The flowers were the only pinprick of color in the room. When Gum was in the hospital, Eugene had returned to look in the door at his poor neighbor, with whom he had never exchanged a word. The bed was empty but the flowers were still there, blazing up red from the bed table as if in sympathy with the deep, red, basso pain that throbbed in his bitten arm, and suddenly the veil fell away, and it was revealed to Eugene that the flowers themselves were the sign he’d prayed for. They were little live things, the flowers, created by God and living like his heart was: tender, slender lovelies that had veins, and vessels, that sipped water from their hobnail vase, that breathed their weak, pretty scent of cloves even in the Valley of the Shadow of Death. And as he was thinking on these things, the Lord himself had spoken to Eugene, there as he stood in the quiet of the afternoon, saying: Plant my gardens .

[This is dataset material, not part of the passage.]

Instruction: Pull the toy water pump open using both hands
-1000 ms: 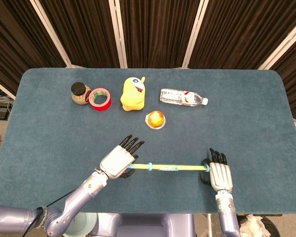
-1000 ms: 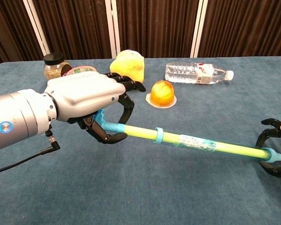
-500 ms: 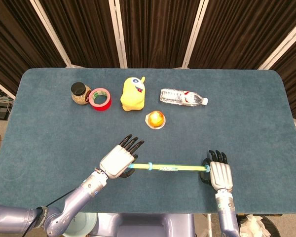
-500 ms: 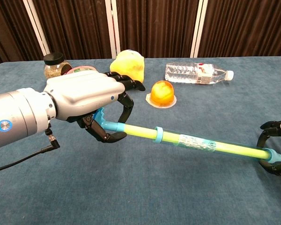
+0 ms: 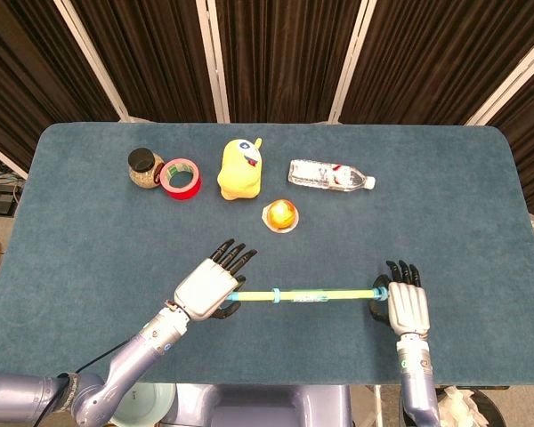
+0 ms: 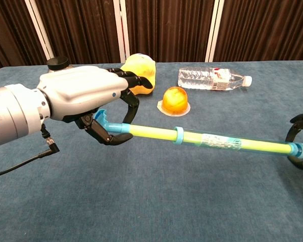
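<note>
fingers around pump ends

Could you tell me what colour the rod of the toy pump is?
The pump rod is yellow-green, with light blue ends; the chest view shows it best.

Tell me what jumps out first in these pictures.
A long yellow-green toy water pump stretches across the near part of the table, the left hand gripping one end and the right hand the other. Behind it, a yellow plush toy stands out mid-table.
</note>
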Action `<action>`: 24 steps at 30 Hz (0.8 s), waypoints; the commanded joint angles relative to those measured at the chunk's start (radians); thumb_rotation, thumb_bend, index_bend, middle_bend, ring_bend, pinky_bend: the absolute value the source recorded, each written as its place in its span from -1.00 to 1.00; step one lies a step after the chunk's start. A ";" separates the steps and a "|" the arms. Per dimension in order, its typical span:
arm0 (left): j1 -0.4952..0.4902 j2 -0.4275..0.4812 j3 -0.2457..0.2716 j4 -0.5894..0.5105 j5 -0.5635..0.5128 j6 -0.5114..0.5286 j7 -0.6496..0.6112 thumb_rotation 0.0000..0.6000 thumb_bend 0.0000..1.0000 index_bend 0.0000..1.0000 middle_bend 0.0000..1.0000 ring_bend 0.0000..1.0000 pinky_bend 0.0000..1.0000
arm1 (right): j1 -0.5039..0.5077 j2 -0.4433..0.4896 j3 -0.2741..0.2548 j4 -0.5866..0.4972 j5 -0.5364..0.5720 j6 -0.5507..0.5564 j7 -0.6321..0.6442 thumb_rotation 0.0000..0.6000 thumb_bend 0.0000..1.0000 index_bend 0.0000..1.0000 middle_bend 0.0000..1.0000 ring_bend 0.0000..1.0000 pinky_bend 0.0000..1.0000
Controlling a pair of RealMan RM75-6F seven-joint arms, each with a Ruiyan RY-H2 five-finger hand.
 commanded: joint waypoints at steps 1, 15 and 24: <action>0.007 0.016 0.006 -0.010 0.009 0.005 -0.011 1.00 -0.22 0.21 -0.91 -1.00 -0.97 | 0.004 0.020 0.017 -0.009 0.006 0.006 0.003 1.00 -0.14 0.40 -0.70 -0.90 -1.00; 0.056 0.093 0.038 -0.020 0.053 0.035 -0.098 1.00 -0.22 0.22 -0.91 -1.00 -0.97 | 0.005 0.130 0.098 -0.036 0.061 0.010 0.057 1.00 -0.14 0.41 -0.70 -0.90 -1.00; 0.090 0.136 0.059 0.014 0.087 0.045 -0.170 1.00 -0.22 0.22 -0.91 -1.00 -0.97 | -0.011 0.200 0.140 -0.028 0.114 0.000 0.130 1.00 -0.14 0.43 -0.70 -0.90 -1.00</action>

This was the third epiphany. That very afternoon, Eugene had hunted through the seed packs on the back porch and planted a row of collards and another of winter turnip greens in a moist, dark patch of earth where—until recently—a stack of old tractor tires had sat atop a sheet of black plastic. He’d also purchased two rosebushes on sale at the feed store and planted them in the scrubby grass in front of his grandmother’s trailer. Gum, typically, was suspicious, as if the roses were a sly trick at her expense; Eugene, several times, had caught her standing in the front yard staring at the poor little shrubs as if they were dangerous intruders, freeloaders and parasites, there to rob them all blind. “What I want to know,” she said, limping after Eugene as he ministered to the roses with pesticide and watering can, “is, who’s gone attend to them thangs? Who’s gone pay for all that fancy spray, and fertilizer? Who’s gone get stuck with watering them, and dusting them, and nursing them, and fooling with them all the time?” And she cast a cloudy old martyred eye at Eugene, as if to say that she knew that the burden of their care would only crush down joylessly on her own shoulders.
The door of the trailer squeaked open—so loudly that Eugene jumped—and in trudged Danny: dirty, unshaven, hollow-eyed and dehydrated-looking, as if he’d been wandering the desert for days. He was so thin that his jeans were falling off his hip-bones.

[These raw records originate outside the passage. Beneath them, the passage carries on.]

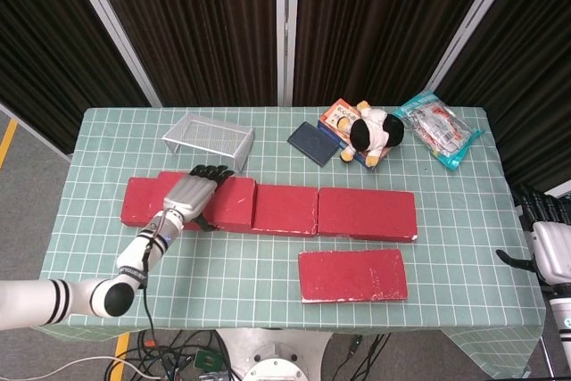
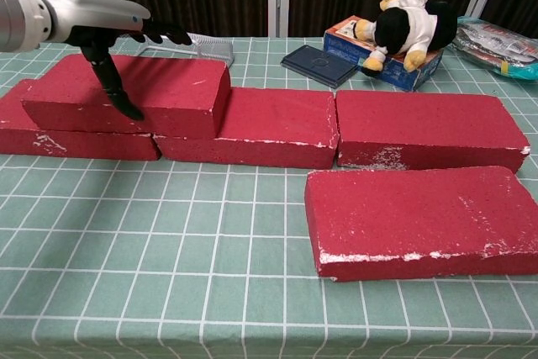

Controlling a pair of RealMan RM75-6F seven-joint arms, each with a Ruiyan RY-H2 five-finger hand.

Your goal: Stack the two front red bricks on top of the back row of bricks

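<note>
L hand (image 1: 194, 191) fingers spread, thumb down; R hand (image 1: 546, 240) idle, low.

**What we cannot see**

In the head view our right hand (image 1: 549, 243) is cut by the right edge, so we cannot tell how its fingers lie; the chest view misses it. Our left hand (image 2: 101, 27) covers part of the stacked brick (image 2: 134, 94), and contact there is perhaps lost, hard to judge. The leftmost back brick (image 2: 50, 136) lies mostly hidden beneath. The snack bag (image 2: 504, 44) runs off the chest view.
</note>
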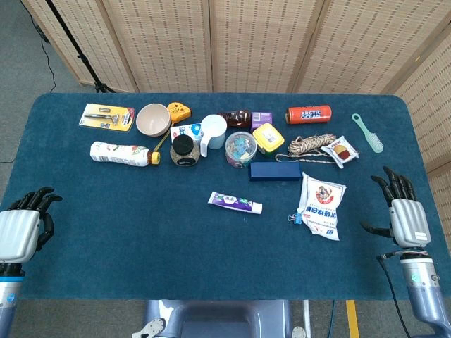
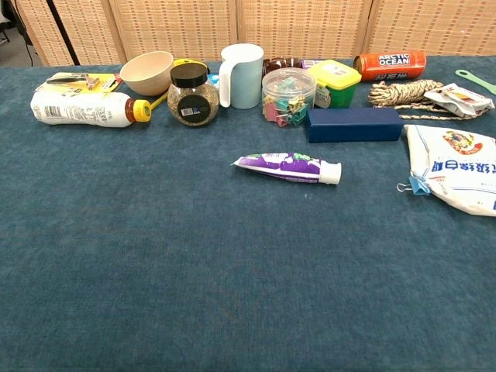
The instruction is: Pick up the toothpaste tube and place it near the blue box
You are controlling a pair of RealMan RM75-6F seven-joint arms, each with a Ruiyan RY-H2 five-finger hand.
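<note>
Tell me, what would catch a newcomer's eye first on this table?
Probably the row of clutter along the far side, above all the orange can at the back right. Alone in the bare middle lies the toothpaste tube, just in front of the blue box. The left hand and right hand sit at the near corners, holding nothing.

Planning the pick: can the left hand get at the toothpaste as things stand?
Probably yes. The toothpaste lies alone on bare cloth, and nothing sits between it and the left hand, which is empty at the table's left edge.
</note>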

Eugene said: “You look awful.”
Danny gave him a sharp look, then collapsed at the table with his head in his hands.
“It’s your own fault. You ought to just stop taking that stuff.”
Danny raised his head. His vacant stare was frightening. Suddenly he said: “Do you remember that little black-haired girl come up to the back door of the Mission the night you got bit?”
“Well, yes,” said Eugene, closing the booklet on his finger. “Yes, I do. Farsh can go around saying any crazy thing he wants to, and can’t nobody question it—”
“You remember her, then.”
“Yes. And it’s funny you mention it.” Eugene considered where to begin. “That girl run off from me,” he said, “before the snakes was even out of the window. She was nervous, down there on the sidewalk with me, and the second that yell come from up there she was off .” Eugene set the booklet aside. “And I can tell you another thing, I did not leave that door unlocked. I don’t care what Farsh says. It was standing open when we come back, and—”
He drew his neck back and blinked at the tiny photograph which Danny had suddenly shoved in his face.